• [Work item] Retype the opening lines of the listing below, ending with the line that contains "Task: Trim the", and leave out any pictures.

• [Information provided]

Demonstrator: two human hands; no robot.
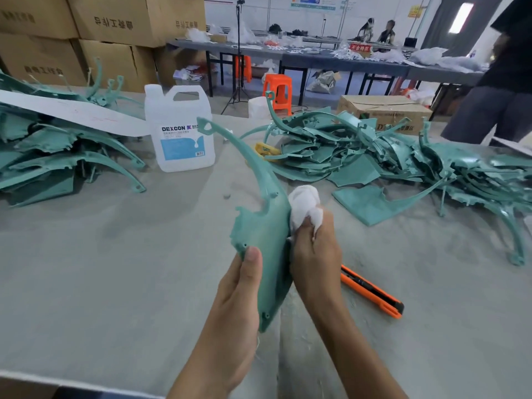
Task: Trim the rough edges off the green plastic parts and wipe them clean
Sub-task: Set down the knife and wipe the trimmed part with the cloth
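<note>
My left hand grips the lower end of a long curved green plastic part, thumb pressed on its face, holding it upright above the grey table. My right hand holds a bunched white cloth against the part's right edge. An orange utility knife lies on the table just right of my right wrist. More green parts lie in a heap on the right and in another heap on the left.
A white DEXCON liquid jug stands at the table's middle back. A yellow item lies by the right heap. Cardboard boxes are stacked behind on the left. A person stands at the far right. An orange stool stands behind.
</note>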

• [Expected answer]
Demonstrator: two human hands; no robot.
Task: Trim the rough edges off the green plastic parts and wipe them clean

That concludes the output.